Although the ovary plays a central role in female reproduction, its function is closely regulated by the hypothalamus and pituitary. The EDCs can act at the levels of the hypothalamus and pituitary as well as the ovary. However, in this review, we focus on the direct effects of select EDCs in the ovary.
Epidemiological Evidence Linking EDCs to Female Reproductive Disorders
Epidemiological studies strongly suggest that EDCs affect both male and female reproduction. One of the earliest reports related to the decline in sperm parameters, such as reduced sperm count and seminal volume in men during the previous 50 years, pointed out the harmful effects of EDCs (Carlsen et al. 1992). This time period closely corresponds to the time of the widespread use of synthetic EDCs. Although this 1992 report is controversial (Fisch et al. 1996; Younglai et al. 1998), there is agreement regarding a geographical region-dependent decline in sperm parameters (Swan et al. 2003), which supports an environmental aetiology. For example, several studies have shown that there are clear differences between male fertility parameters of men in Denmark and Finland. These studies show that semen quality parameters are lower while the incidence of testicular cancer, hypospadias and cryptorchidism is higher in men living in Denmark, including the Denmark-born offspring of immigrants, as compared to men from Finland (Boisen et al. 2004; Jorgensen et al. 2006; Myrup et al. 2008). The human data have been supported by findings from laboratory animals (Gray et al. 2001) and wildlife species (Guillette and Gunderson 2001). The pathologies in males are collectively named as testicular dysgenesis syndrome (TDS), which has been extensively reviewed (Toppari et al. 2010).
Females also have EDC-originated fertility problems, leading to ovarian dysgenesis syndrome (ODS) (Buck Louis et al. 2011). Although it is not as clearly defined or well accepted as TDS, the use of the term ODS is gaining support (Fowler et al. 2012). The impaired fecundity rate in the United States increased from 11% to 15% between 1982 and 2002 (Guzick and Swan 2006). Although various other confounding factors such as lifestyle changes can contribute to this decline, the role of EDCs is also strongly considered because of supporting studies. The incidence of female reproductive disorders, such as ovarian cancer, is on the rise in a region-dependent manner (reviewed in (Buck Louis et al. 2011)). Furthermore, numerous studies suggest a strong link between exposure to EDCs either during the adult life or during development and increased female reproductive disorders.
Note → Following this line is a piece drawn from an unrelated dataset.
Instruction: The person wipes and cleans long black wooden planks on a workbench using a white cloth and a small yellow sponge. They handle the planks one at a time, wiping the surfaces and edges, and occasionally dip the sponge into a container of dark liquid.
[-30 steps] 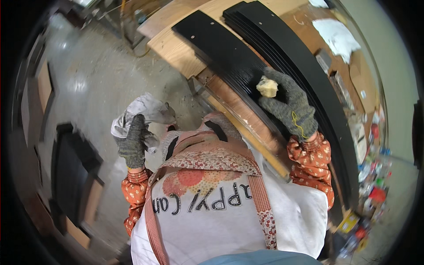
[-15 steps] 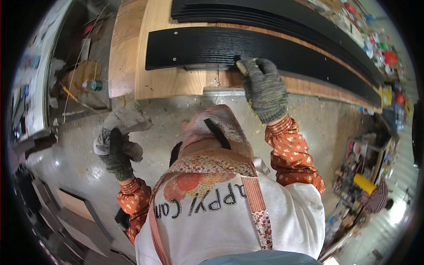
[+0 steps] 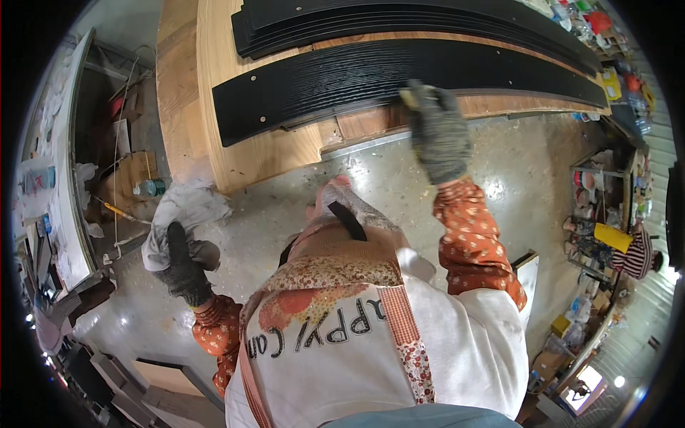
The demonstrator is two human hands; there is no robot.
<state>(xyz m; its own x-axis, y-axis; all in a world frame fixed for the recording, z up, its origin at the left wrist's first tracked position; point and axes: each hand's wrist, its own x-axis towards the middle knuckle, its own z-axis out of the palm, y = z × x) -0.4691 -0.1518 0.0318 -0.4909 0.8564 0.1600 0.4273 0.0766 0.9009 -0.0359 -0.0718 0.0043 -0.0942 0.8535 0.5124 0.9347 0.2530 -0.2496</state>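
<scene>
A long black board (image 3: 328,75) with small round screw-like spots near its ends lies across a wooden workbench (image 3: 267,157). My right hand (image 3: 439,139), in a grey-green knit glove, is at the board's near edge. Its fingers look bent and drawn together, but they are smeared by motion. Any small thing between them is too blurred to make out. Low on the left, my left hand (image 3: 184,267), in a dark glove, is closed around a crumpled pale grey rag (image 3: 191,205), held off the bench.
More black boards (image 3: 357,28) lie stacked behind the first. At left are a clear bottle (image 3: 148,187) and a pale table (image 3: 71,214). Dark panels (image 3: 178,378) lie low on the left. A person in a striped top (image 3: 635,255) is far right, near cluttered shelves.
The view has turned, so the bench and boards appear shifted and tilted. My right hand has moved slightly rightward along the board's near edge. The rag stays in my left hand.
</scene>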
The most convincing human evidence that oestrogenic EDC exposure during development can permanently affect female reproduction comes from reports of the effects of diethylstilbestrol (DES), a non-steroidal synthetic oestrogen. From the 1940s to the 1970s, DES was prescribed at doses of 5–150 mg/day to prevent miscarriages (Smith and Gabbe 1999). Numerous abnormalities in the reproductive, cardiovascular and immune systems have since been reported in both male and female offspring of women treated with DES, and similar effects have been demonstrated in animal models [see (Newbold 2004) for specific examples]. Some of these effects, such as irregular cylicity or ovarian cancer, are being observed in the granddaughters of DES-treated women as well (Blatt et al. 2003; Titus-Ernstoff et al. 2006). In the light of this multi-generational aspect, whether epigenetic mechanisms are involved is a significant question (Newbold et al. 1998).
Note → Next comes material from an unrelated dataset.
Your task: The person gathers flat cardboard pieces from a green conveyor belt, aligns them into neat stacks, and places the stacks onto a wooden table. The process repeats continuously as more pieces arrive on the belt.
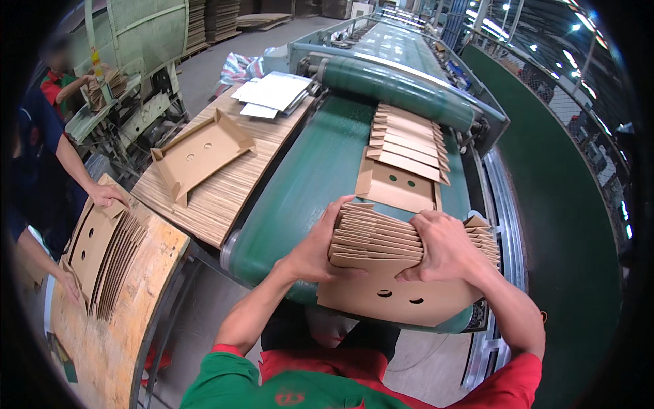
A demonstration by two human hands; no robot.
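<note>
A fanned bundle of flat brown cardboard box blanks point(381, 238) lies at the near end of the green conveyor belt point(306, 177). My left hand point(317, 249) grips the bundle's left edge. My right hand point(439, 245) presses down on its top right. The lowest blank point(395, 300), with two oval holes, sticks out over the belt's end. More overlapping blanks point(405, 153) ride the belt just behind the bundle.
A stack of cardboard sheets point(225, 184) left of the belt carries one loose blank point(204, 153) and white papers point(272, 92). At the left, another person's hands point(105, 195) hold upright blanks point(109, 252) on a wooden table point(146, 286). Green machine guard point(558, 225) at right.
</note>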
Bisphenol A (BPA) is a plasticizer used in the manufacture of polycarbonate plastics and epoxy resins, and its total worldwide production exceeds 6 million tons per year. Exposure to BPA may occur through various materials that humans use daily, such as food and drink cans, baby bottles and carbonless paper [reviewed in (Zama and Uzumcu 2010)]. As a result, 95% of adults who were tested had detectable levels of BPA in their urine (Calafat et al. 2008). Urine BPA levels of women undergoing infertility treatment are negatively correlated with the number and quality of eggs retrieved, and with serum E2 levels (Mok-Lin et al. 2010; Fujimoto et al. 2011).
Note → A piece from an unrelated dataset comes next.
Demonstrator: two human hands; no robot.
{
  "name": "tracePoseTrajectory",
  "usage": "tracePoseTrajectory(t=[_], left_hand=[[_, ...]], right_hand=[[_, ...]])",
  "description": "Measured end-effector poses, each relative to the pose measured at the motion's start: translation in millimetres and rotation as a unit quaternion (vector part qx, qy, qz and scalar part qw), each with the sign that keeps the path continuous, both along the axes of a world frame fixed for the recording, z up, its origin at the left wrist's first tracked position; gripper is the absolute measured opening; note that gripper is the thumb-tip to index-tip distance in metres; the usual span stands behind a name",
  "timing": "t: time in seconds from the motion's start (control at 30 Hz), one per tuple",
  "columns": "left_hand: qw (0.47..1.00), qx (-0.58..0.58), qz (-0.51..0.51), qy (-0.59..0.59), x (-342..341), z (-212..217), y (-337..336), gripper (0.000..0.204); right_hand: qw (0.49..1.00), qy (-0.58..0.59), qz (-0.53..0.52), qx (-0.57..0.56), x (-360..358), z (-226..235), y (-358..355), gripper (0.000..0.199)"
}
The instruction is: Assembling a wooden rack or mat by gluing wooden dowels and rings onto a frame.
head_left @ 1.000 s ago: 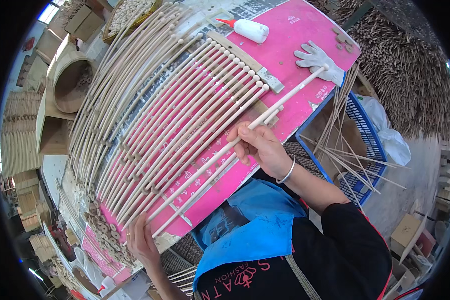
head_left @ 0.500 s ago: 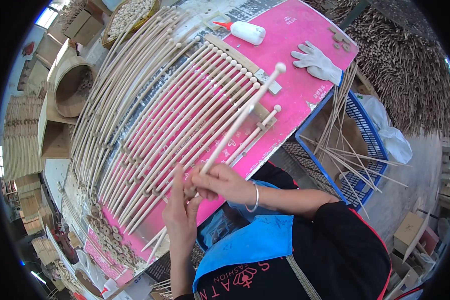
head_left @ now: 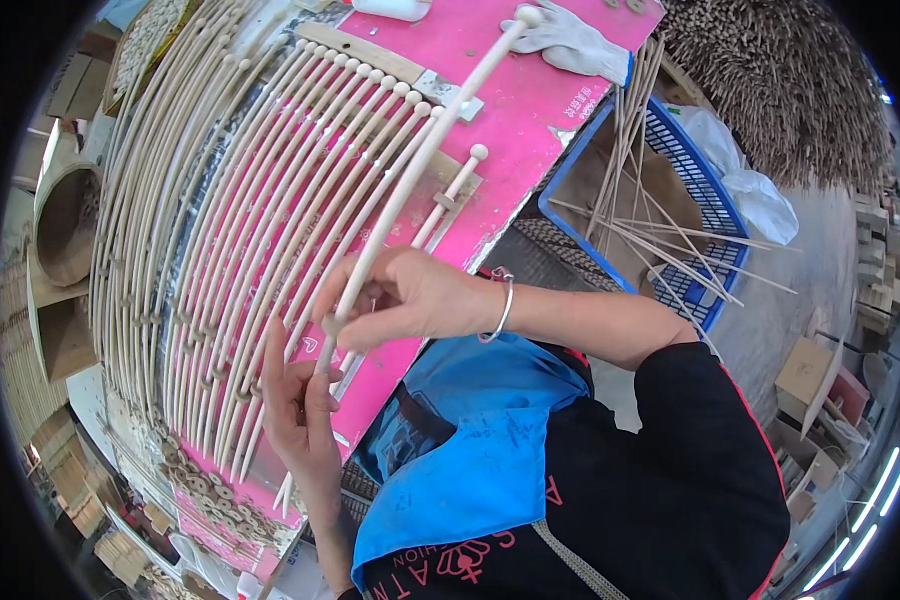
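A long pale wooden stick [head_left: 407, 185] with a ball on its far end slants up from my hands over the pink board. My right hand [head_left: 405, 295] grips it near its lower part, fingers bent around it beside a small wooden ring [head_left: 332, 325] on the shaft. Below the ring, my left hand [head_left: 305, 415] has its thumb and bent fingers at the stick's lower end, while its index finger points upward. Just left of the hands lies a row of similar ball-tipped sticks [head_left: 270, 215], several with rings on them. A shorter ball-tipped piece with a ring [head_left: 445, 201] lies to the right.
Loose wooden rings [head_left: 220, 500] are heaped at the table's near left. A white glove [head_left: 570, 45] and a white bottle [head_left: 392, 8] lie at the far side. Right of the pink-covered table [head_left: 515, 180], a blue basket [head_left: 705, 190] holds thin sticks. Bundled sticks [head_left: 770, 100] stand beyond.
The view has shifted, so the table sits further left and up. My right hand has opened its grip slightly around the stick near the ring, and my left hand is lower along it.
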State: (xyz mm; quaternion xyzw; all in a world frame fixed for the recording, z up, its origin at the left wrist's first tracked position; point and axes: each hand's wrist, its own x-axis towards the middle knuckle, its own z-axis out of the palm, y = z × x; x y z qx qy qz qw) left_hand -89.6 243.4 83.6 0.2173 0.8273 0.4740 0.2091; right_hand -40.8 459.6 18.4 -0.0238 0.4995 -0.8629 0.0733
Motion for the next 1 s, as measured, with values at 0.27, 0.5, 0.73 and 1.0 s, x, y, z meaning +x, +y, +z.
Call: tracePoseTrajectory(t=[0.27,0.5,0.73,1.0], left_hand=[[0.994,-0.052,0.009,-0.093,2.5,-5.5,-49.2,0.046],[0.992,-0.028,0.005,-0.119,12.8,-22.4,-85.2,0.032],[0.994,-0.053,0.037,0.089,22.2,-25.9,-74.9,0.025],[0.976,-0.12,0.019,0.183,25.6,-32.5,-68.0,0.021]], right_hand=[[0.992,-0.054,-0.113,-0.021,22.2,-1.5,48.0,0.032],[0.98,-0.082,-0.176,-0.041,30.0,-5.6,50.5,0.031],[0.977,-0.098,-0.185,-0.037,34.3,-12.8,55.8,0.03],[0.968,-0.118,-0.22,-0.014,35.6,-14.0,51.8,0.027]])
Genistein is a well-studied isoflavonoid phyto-oestrogen derived from soy. Phyto-oestrogens were originally shown to have endocrine-disrupting potential in domestic animal species: newborn lambs born to ewes fed clover, a rich source for phyto-oestrogens, had reproductive abnormalities [reviewed in (Jefferson 2010)]. Soy products are popular because they are lactose-free substitutes for dairy products and are considered to be protective against breast cancer risks (Peeters et al. 2003). However, a major cause for concern is that babies who are fed soy formula consume an average of 6–9 mg/kg body weight, which is many-fold higher than the levels approved by the FDA for adults for cardio-protective purposes (Setchell et al. 1998; Johns et al. 2003). It is alarming to know that early life exposure to soy formula is associated with a greater risk of uterine fibroids in adulthood (D’Aloisio et al. 2010).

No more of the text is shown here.